Pascal Canfin. L’analyse réalisée par la branche du WWF en Grande-Bretagne pendant la campagne électorale est assez claire. Elle démontrait que l’Europe avait eu un impact positif pour les politiques environnementales au Royaume-Uni. Les auteurs de l’étude ont planché sur les impacts concernant la biodiversité, l’énergie et l’agriculture notamment. Ils en avaient conclu qu’il y a davantage de bénéfices environnementaux à demeurer au sein de l’Union européenne que l’inverse.
L’Union européenne a-t-elle un programme environnemental commun ?
Quand on a intégré à l’UE d’anciens pays du bloc de l’Est, il est vite devenu évident que tous les acteurs européens n’avaient pas la même culture, ni le même mix énergétique et donc pas les mêmes priorités d’un point de vue environnemental. L’ambition européenne a de facto été tirée vers le bas ces dernières années par rapport aux années 1990-2000. Il s’agit toujours de trouver le bon équilibre pour avancer à 28 sans adopter pour cela le plus petit dénominateur commun. Par définition, les problèmes environnementaux ne connaissent pas de frontières. Nous avons donc intérêt à mettre en place des politiques qui tirent tout le monde vers le haut. Ce n’était pas vraiment le cas ces dernières années.
"Un acteur ambitieux sur le climat quitte l'UE"
Dans ce contexte-là et à la lumière de la sortie du Royaume-Uni, quelle va être la capacité de l’UE à produire une politique de l’environnement ambitieuse ?
C’est évidemment trop tôt pour le dire. Ce que l’on peut en revanche constater, c’est que la Grande-Bretagne était plutôt un pays leader. En matière de réduction des gaz à effet de serre, elle était prête à aller au-delà des –40% d’émissions de CO2 d’ici 2030 (la position commune de l’UE, NDLR). Ce départ risque de ne pas aider l’Europe à être ambitieuse sur ces questions et notamment sur le climat.
Cet affaiblissement est-il conséquent ou bien ne sera-t-il visible qu’à la marge ?
Ça dépend des sujets. Mais globalement, c’est plutôt un acteur ambitieux qui s’en va. Les conséquences pour le projet européen seront, à mon avis, négatives. Pour jauger de l’importance néfaste de cette sortie, il faut attendre de voir qui succèdera à David Cameron (le Premier ministre actuel qui a annoncé sa démission pour l'automne, NDLR). La couleur du prochain gouvernement fera une grande différence.
Geler Hinkley Point
Vous avez récemment publié une tribune dans le journal Le Monde dans laquelle vous expliquez avec Pierre-René Lemas (directeur général du groupe Caisse des dépôts dont Novethic est une filiale), Gérard Mestrallet (président de Paris Europlace) et Philippe Zaouati (directeur général de Mirova) que le leadership de Paris en tant que place forte de la finance verte était susceptible d’être menacé par la City. Le Brexit change-t-il la donne de ce point de vue ?
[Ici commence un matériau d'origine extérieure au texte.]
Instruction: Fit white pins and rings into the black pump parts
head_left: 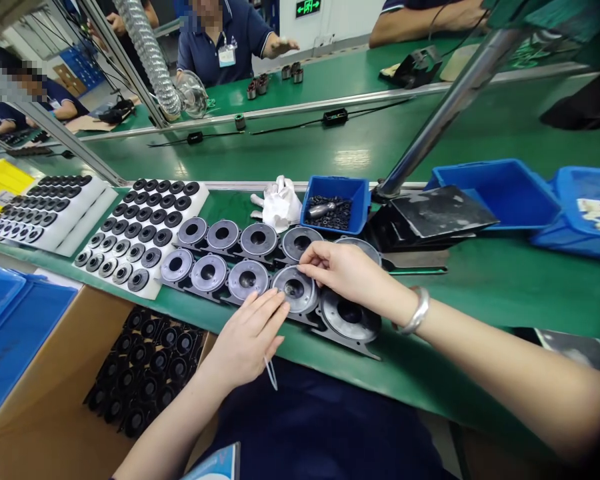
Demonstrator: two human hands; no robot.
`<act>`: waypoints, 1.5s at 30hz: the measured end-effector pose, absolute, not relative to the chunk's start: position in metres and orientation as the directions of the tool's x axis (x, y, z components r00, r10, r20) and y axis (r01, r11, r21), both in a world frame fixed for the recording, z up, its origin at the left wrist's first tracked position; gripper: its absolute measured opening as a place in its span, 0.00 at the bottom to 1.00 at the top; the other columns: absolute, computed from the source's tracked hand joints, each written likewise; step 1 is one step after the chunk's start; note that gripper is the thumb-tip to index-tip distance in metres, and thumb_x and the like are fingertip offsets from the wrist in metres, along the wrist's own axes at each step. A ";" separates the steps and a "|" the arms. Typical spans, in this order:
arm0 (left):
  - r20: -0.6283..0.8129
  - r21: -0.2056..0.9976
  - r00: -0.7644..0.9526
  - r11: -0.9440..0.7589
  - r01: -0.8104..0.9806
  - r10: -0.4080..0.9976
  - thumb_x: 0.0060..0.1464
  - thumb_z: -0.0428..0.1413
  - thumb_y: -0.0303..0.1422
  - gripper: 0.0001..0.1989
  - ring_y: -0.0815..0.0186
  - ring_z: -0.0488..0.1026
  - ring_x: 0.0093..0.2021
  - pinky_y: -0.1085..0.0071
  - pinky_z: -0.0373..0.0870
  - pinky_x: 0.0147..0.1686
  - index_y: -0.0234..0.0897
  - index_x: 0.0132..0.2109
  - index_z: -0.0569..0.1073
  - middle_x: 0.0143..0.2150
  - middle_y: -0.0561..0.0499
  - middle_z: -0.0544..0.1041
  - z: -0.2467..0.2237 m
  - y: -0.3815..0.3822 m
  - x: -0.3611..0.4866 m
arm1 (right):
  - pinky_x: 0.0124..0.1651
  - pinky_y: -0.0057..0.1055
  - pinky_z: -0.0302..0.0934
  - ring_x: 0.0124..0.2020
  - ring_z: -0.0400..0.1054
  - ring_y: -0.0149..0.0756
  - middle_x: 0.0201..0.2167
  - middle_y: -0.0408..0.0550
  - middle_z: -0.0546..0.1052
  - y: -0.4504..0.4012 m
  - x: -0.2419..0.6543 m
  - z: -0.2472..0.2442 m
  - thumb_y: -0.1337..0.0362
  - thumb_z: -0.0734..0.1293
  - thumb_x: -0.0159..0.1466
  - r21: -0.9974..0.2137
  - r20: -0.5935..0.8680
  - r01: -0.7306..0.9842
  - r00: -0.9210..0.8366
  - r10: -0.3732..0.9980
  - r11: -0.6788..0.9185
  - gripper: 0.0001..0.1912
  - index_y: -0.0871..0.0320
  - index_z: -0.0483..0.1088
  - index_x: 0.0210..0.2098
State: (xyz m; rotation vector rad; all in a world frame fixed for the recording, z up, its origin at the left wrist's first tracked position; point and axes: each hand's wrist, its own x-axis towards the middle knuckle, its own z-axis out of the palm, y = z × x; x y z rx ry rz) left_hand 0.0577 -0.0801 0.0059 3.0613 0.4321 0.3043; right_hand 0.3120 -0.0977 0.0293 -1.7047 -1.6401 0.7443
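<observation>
While the bare left hand point(253, 337) lay with its fingers stretched out and not closed, their tips reached the near rim of a round grey metal housing with a dark central hole point(294, 288). This housing stood fourth from the left in the front one of two rows, on a green workbench point(480, 287). At its far right rim was the bare right hand point(347, 270), its thumb and forefinger brought together; whether they gripped some small piece, I could not tell. Behind the rows were a white fabric glove point(280, 205) and a blue plastic bin point(363, 205) containing small black parts. To the left stood a white foam block point(156, 283), carrying black round pieces.
</observation>
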 end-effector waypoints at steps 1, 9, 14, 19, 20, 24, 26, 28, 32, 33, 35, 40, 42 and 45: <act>0.183 0.053 0.943 -0.961 0.272 0.277 0.64 0.47 0.29 0.25 0.56 0.50 0.72 0.50 0.57 0.67 0.28 0.66 0.58 0.68 0.37 0.61 0.006 -0.080 0.057 | 0.31 0.24 0.59 0.28 0.70 0.29 0.27 0.41 0.76 -0.098 0.312 0.030 0.66 0.68 0.64 -0.777 0.043 0.629 0.053 0.998 0.000 0.04 0.59 0.72 0.32; 0.128 0.024 0.963 -0.972 0.234 0.235 0.64 0.47 0.29 0.27 0.54 0.46 0.73 0.49 0.57 0.67 0.29 0.68 0.57 0.70 0.37 0.56 0.008 -0.078 0.059 | 0.32 0.24 0.57 0.29 0.70 0.29 0.28 0.41 0.77 -0.099 0.314 0.036 0.70 0.68 0.64 -0.730 0.026 0.683 0.032 0.999 -0.003 0.04 0.59 0.74 0.32; 0.102 -0.009 0.963 -0.968 0.250 0.248 0.64 0.48 0.31 0.27 0.54 0.49 0.72 0.48 0.57 0.67 0.34 0.68 0.58 0.70 0.39 0.58 0.011 -0.079 0.061 | 0.33 0.26 0.56 0.30 0.69 0.31 0.30 0.43 0.77 -0.094 0.314 0.038 0.70 0.68 0.65 -0.631 0.026 0.775 -0.017 1.000 0.029 0.05 0.60 0.73 0.31; 0.097 -0.038 0.964 -0.967 0.253 0.248 0.64 0.48 0.33 0.26 0.53 0.51 0.71 0.45 0.56 0.66 0.36 0.67 0.59 0.69 0.39 0.60 0.016 -0.080 0.065 | 0.31 0.28 0.54 0.29 0.69 0.33 0.31 0.45 0.77 -0.090 0.311 0.038 0.65 0.68 0.66 -0.507 0.039 0.862 -0.004 0.999 0.023 0.07 0.59 0.74 0.32; 0.096 -0.037 0.963 -0.966 0.256 0.252 0.64 0.48 0.33 0.26 0.54 0.52 0.71 0.45 0.56 0.66 0.36 0.67 0.60 0.68 0.39 0.60 0.017 -0.080 0.065 | 0.31 0.28 0.54 0.29 0.69 0.34 0.31 0.45 0.77 -0.089 0.312 0.039 0.65 0.68 0.66 -0.499 0.029 0.866 -0.006 1.000 0.020 0.07 0.59 0.74 0.31; 0.083 -0.011 0.958 -0.961 0.276 0.274 0.64 0.49 0.32 0.25 0.55 0.54 0.70 0.45 0.56 0.67 0.40 0.67 0.61 0.67 0.40 0.62 0.021 -0.082 0.068 | 0.31 0.26 0.55 0.29 0.70 0.33 0.30 0.46 0.78 -0.087 0.315 0.044 0.67 0.67 0.65 -0.529 -0.043 0.849 -0.042 0.998 0.013 0.07 0.60 0.75 0.31; 0.085 -0.002 0.956 -0.959 0.282 0.281 0.64 0.49 0.32 0.25 0.55 0.54 0.70 0.46 0.56 0.67 0.41 0.67 0.61 0.67 0.40 0.62 0.022 -0.083 0.069 | 0.31 0.26 0.55 0.29 0.70 0.33 0.30 0.46 0.78 -0.086 0.316 0.046 0.68 0.67 0.64 -0.540 -0.063 0.841 -0.055 0.996 0.012 0.06 0.60 0.76 0.31; 0.094 0.003 0.954 -0.958 0.286 0.285 0.64 0.49 0.32 0.25 0.54 0.53 0.70 0.46 0.56 0.67 0.41 0.67 0.61 0.67 0.40 0.62 0.021 -0.084 0.070 | 0.31 0.26 0.56 0.29 0.71 0.33 0.30 0.46 0.79 -0.085 0.314 0.048 0.68 0.67 0.65 -0.533 -0.063 0.846 -0.056 0.996 0.014 0.07 0.60 0.76 0.32; 0.098 0.002 0.952 -0.957 0.291 0.290 0.63 0.49 0.31 0.26 0.53 0.54 0.70 0.46 0.57 0.66 0.40 0.67 0.61 0.67 0.39 0.61 0.020 -0.086 0.070 | 0.32 0.27 0.56 0.31 0.72 0.35 0.31 0.47 0.79 -0.083 0.311 0.050 0.68 0.66 0.65 -0.477 -0.039 0.878 -0.076 0.996 0.048 0.08 0.60 0.77 0.32; 0.095 0.000 0.952 -0.956 0.293 0.291 0.63 0.49 0.31 0.26 0.53 0.54 0.70 0.46 0.57 0.66 0.40 0.67 0.60 0.67 0.39 0.61 0.020 -0.086 0.071 | 0.32 0.27 0.56 0.32 0.72 0.36 0.31 0.47 0.79 -0.082 0.311 0.050 0.68 0.66 0.65 -0.456 -0.035 0.888 -0.083 0.996 0.058 0.08 0.60 0.77 0.32; 0.090 -0.006 0.951 -0.955 0.297 0.295 0.63 0.49 0.31 0.26 0.53 0.55 0.70 0.47 0.58 0.66 0.40 0.67 0.60 0.67 0.39 0.61 0.020 -0.086 0.071 | 0.32 0.28 0.56 0.33 0.73 0.38 0.31 0.48 0.79 -0.081 0.311 0.050 0.68 0.66 0.65 -0.412 -0.035 0.908 -0.093 0.995 0.070 0.08 0.60 0.78 0.32; 0.107 -0.065 0.944 -0.945 0.320 0.312 0.63 0.49 0.33 0.26 0.52 0.57 0.69 0.49 0.60 0.64 0.41 0.67 0.61 0.66 0.38 0.62 0.021 -0.092 0.074 | 0.32 0.29 0.56 0.35 0.73 0.41 0.32 0.50 0.79 -0.083 0.314 0.051 0.67 0.65 0.66 -0.314 -0.074 0.947 -0.086 0.994 0.058 0.09 0.60 0.77 0.33; 0.116 -0.100 0.935 -0.933 0.346 0.335 0.64 0.49 0.35 0.26 0.51 0.58 0.68 0.51 0.63 0.61 0.42 0.67 0.60 0.66 0.37 0.63 0.021 -0.097 0.076 | 0.32 0.29 0.56 0.35 0.73 0.42 0.32 0.51 0.79 -0.085 0.314 0.053 0.67 0.65 0.66 -0.282 -0.086 0.958 -0.077 0.993 0.049 0.09 0.61 0.77 0.33; 0.120 -0.155 0.917 -0.905 0.396 0.381 0.64 0.48 0.37 0.26 0.50 0.59 0.68 0.54 0.67 0.55 0.43 0.68 0.58 0.66 0.36 0.63 0.021 -0.106 0.081 | 0.31 0.29 0.56 0.35 0.73 0.42 0.33 0.52 0.79 -0.090 0.315 0.057 0.66 0.64 0.66 -0.272 -0.108 0.961 -0.073 0.991 0.042 0.10 0.61 0.77 0.34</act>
L’effet que cela va avoir, c’est que l’on va assister à une déstabilisation au moins à court et moyen termes de l’écosystème de la City. Ce sera vrai sur ses règlements, sur le cours monétaire, etc. Dans ce cadre, on peut néanmoins imaginer que le développement d’un hub de la finance verte ne sera pas une priorité dans les prochaines semaines et les prochains mois pour Londres. Mais si on adopte un raisonnement concurrentiel, c’est effectivement un avantage pour la place de Paris.
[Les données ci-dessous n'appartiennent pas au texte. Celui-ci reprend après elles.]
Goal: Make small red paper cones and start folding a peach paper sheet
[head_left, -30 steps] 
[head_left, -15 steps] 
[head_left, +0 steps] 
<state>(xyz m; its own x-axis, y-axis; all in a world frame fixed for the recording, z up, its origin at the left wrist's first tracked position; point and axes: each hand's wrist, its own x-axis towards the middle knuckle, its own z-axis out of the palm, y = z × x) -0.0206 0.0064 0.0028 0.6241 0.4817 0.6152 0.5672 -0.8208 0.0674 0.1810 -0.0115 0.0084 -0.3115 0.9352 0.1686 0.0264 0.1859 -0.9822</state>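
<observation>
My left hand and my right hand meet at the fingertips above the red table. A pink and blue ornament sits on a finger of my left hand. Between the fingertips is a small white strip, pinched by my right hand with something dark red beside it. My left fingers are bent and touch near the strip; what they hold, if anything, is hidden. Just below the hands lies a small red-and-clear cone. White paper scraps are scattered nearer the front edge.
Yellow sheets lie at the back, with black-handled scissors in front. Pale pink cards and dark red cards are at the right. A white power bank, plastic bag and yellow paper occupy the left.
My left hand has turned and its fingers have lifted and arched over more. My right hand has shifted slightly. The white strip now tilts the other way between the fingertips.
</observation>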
A l’aune du Brexit, le projet d’EPR (nucléaire de 3ème génération) qui doit être construit à Hinkley Point par EDF est-il remis en question ?
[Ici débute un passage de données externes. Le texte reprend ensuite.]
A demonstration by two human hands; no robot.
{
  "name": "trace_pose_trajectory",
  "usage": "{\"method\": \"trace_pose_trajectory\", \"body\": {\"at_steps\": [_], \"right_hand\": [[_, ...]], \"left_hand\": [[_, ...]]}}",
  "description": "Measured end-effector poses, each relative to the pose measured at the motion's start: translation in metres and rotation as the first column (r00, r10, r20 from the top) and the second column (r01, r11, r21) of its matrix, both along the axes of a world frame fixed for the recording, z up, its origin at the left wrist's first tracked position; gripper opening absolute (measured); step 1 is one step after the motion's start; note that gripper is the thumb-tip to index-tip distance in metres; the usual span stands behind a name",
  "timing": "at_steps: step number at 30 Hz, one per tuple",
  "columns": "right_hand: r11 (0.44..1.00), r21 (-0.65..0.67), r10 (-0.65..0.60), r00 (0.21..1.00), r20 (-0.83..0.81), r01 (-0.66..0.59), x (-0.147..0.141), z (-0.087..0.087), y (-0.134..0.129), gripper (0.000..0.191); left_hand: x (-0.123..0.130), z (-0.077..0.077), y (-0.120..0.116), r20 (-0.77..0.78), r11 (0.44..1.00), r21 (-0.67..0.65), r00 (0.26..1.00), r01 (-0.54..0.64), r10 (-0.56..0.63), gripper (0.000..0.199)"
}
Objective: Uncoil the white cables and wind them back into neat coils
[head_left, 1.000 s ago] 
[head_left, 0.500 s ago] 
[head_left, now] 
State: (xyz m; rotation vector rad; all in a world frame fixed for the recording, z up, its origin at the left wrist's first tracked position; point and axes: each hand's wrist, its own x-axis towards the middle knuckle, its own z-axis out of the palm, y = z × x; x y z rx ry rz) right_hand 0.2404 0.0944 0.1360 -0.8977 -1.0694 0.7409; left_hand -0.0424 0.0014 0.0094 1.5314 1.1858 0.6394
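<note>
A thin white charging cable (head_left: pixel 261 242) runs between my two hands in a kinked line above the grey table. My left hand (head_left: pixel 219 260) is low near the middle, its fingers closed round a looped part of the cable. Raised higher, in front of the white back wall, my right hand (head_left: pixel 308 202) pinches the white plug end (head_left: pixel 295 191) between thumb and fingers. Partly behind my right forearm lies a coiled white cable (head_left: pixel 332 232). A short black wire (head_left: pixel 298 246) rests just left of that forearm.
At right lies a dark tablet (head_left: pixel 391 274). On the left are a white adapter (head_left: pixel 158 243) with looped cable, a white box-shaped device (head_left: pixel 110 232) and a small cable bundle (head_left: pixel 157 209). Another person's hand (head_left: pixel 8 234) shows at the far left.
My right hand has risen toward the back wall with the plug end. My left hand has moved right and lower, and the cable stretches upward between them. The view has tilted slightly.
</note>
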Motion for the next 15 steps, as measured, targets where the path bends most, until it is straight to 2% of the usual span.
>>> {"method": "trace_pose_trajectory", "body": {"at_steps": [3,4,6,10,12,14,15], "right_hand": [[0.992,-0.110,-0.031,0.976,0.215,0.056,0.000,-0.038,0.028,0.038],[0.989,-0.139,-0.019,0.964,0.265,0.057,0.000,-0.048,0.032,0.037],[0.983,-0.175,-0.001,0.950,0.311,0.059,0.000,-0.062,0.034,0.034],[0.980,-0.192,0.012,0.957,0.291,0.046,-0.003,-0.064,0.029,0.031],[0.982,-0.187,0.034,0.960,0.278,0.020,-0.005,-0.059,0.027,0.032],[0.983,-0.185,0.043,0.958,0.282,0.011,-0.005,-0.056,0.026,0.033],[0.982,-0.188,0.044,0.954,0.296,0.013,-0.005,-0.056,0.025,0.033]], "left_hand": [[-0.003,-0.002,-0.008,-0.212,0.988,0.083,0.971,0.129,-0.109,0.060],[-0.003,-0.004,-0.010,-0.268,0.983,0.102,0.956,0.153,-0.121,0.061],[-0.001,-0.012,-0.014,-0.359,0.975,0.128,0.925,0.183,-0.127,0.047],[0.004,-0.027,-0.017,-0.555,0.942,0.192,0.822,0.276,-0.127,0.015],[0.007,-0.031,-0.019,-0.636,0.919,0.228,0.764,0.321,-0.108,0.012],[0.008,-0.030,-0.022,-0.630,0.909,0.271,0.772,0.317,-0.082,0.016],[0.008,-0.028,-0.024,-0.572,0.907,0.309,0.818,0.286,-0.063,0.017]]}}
Dans ce dossier, la France était jusqu’à présent coincée politiquement. Elle ne pouvait pas revenir sur la parole donnée, même si les conditions économiques sont compliquées et si une bonne partie de la maison EDF considère que c’est totalement déraisonnable d’un point de vue financier. Compte-tenu du nouveau contexte, les conditions politiques, économiques et monétaires étant totalement différentes, la France peut être amenée à revoir sa position. Pour le dire simplement, si un nouveau gouvernement se met en place et que les accords commerciaux et financiers entre la Grande-Bretagne et la France deviennent incertains ou sont remis en question, cela offre une fenêtre politique à la France pour dire : dans ce contexte-là, on gèle le projet.